Does America hate its children?

From gun violence to poor health care coverage, we allow corporate interests to systematically abuse our youth

Topics: RobertReich.org, Diabetes, Health Care, Sandy Hook Elementary School, Sandy Hook Shootings, Barack Obama,

Does America hate its children?Parents leave after being reunited with their children following a shooting at the Sandy Hook Elementary School in Newtown, Conn., Friday. (Credit: AP/Jessica Hill)
This originally appeared on Robert Reich's blog.

America’s children seem to be shortchanged on almost every issue we face as a society.

Not only are we failing to protect our children from deranged people wielding semi-automatic guns.

We’re not protecting them from poverty. The rate of child poverty keeps rising – even faster than the rate of adult poverty.

And we’re not protecting their health. Rates of child diabetes and asthma continue to climb.

If we go over the “fiscal cliff” without a budget deal, several programs focused on the well-being of children will be axed — education, child nutrition, school lunches, children’s health, Head Start.  Even if we avoid the cliff, any “grand bargain” to tame the deficit is likely to jeopardize them.

At the same time, states and localities have been slashing preschool and after-school programs, child care, family services, recreation, and mental-health services.

Why?

Conservatives want to blame parents for not doing their job. But this ignores politics.

The NRA, for example, is one of the most powerful lobbies in America – so powerful, in fact, that our leaders rarely have the courage even to utter the words “gun control.”

A few come forth after a massacre such as occurred in Connecticut to suggest that maybe we could make it slightly more difficult for the mentally ill to obtain assault weapons. But the gun lobby and gun manufacturers routinely count on America’s (and media’s) short attention span to prevent even modest reform.

The AARP is also among the most powerful lobbies, especially when it comes to preserving programs that benefit seniors.

We shouldn’t have to choose between our seniors and children — I’d rather focus on jobs and growth rather than deficit reduction, and sooner cut corporate welfare and defense spending than anything else. But the brute fact is America’s seniors have political clout that matters when spending is being cut, while children don’t.

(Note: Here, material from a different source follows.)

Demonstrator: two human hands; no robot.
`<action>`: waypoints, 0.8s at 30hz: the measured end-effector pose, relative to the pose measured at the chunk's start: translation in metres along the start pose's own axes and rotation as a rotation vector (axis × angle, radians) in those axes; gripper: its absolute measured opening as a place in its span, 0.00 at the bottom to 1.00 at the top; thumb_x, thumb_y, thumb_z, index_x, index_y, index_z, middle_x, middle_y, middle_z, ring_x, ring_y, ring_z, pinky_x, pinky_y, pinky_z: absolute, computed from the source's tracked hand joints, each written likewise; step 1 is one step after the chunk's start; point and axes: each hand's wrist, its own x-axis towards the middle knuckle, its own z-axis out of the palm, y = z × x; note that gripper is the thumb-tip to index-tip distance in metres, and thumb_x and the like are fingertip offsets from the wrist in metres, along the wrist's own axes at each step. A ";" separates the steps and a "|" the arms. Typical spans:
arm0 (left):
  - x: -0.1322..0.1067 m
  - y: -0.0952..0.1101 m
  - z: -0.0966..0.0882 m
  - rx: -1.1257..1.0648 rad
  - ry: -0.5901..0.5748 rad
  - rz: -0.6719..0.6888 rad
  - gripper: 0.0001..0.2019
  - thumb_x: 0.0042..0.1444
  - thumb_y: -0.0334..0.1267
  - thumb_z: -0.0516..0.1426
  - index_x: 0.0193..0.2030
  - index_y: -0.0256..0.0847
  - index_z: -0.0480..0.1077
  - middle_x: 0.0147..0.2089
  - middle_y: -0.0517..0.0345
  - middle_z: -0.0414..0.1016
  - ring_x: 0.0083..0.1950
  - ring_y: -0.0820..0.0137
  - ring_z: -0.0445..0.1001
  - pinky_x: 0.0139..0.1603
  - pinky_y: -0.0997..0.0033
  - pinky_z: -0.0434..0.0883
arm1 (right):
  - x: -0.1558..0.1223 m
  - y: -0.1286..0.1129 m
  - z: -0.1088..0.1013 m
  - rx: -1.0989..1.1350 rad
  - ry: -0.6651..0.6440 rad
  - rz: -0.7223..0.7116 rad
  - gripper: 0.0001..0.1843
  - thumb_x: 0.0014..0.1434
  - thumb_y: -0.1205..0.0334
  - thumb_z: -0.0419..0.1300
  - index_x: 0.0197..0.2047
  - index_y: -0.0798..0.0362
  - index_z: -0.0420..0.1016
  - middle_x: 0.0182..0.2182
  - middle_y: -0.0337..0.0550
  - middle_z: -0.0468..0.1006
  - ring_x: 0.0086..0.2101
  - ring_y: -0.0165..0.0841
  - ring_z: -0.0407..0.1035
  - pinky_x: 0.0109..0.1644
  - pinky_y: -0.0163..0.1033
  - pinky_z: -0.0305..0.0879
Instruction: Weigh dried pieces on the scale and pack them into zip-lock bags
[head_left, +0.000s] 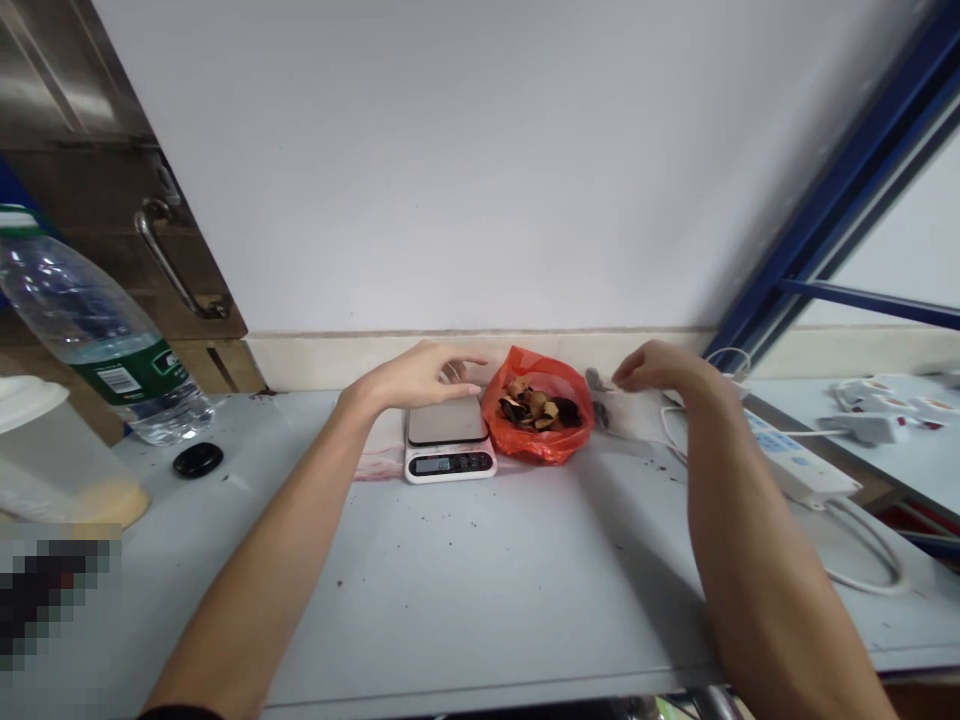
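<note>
A small white kitchen scale (448, 446) with a grey pan and a lit display sits at the back of the grey table (480, 580). My left hand (420, 376) hovers just above its pan, fingers spread and holding nothing. Right of the scale an open orange plastic bag (540, 440) holds dark and tan dried pieces (536, 406). My right hand (656, 370) is beyond the bag, its fingertips pinched on a clear plastic bag (626, 412) that lies flat on the table with a few dark bits inside.
A clear water bottle (97, 335) with a green label leans at the left beside a black cap (198, 459) and a white lidded container (45, 450). A white power strip (795, 465) with cables lies at the right. A blue metal frame (840, 200) rises at the right.
</note>
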 end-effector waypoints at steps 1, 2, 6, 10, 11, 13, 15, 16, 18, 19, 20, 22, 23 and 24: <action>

At the same time, big corporations and the wealthy know how to get and keep tax cuts that are starving federal and state budgets of revenues needed to finance what our children need. Corporations systematically play off one state or city against another for tax concessions and subsidies to stay or move elsewhere, further shrinking revenues available for education, recreation, mental health, and family services.

Meanwhile, advertisers and marketers of junk foods and violent video games have the political heft to ward off regulations designed to protect children from their depredations. The result is an epidemic of childhood diabetes, as well as video mayhem that may harm young minds.

Most parents can’t protect their children from all this. They have all they can do to pay the bills. The median wage keeps falling (adjusted for inflation), benefits are evaporating, job security has disappeared, and even work hours are less predictable.

It seems as if every major interest has political clout – except children. They can’t vote. They don’t make major campaign donations. They can’t hire fleets of lobbyists.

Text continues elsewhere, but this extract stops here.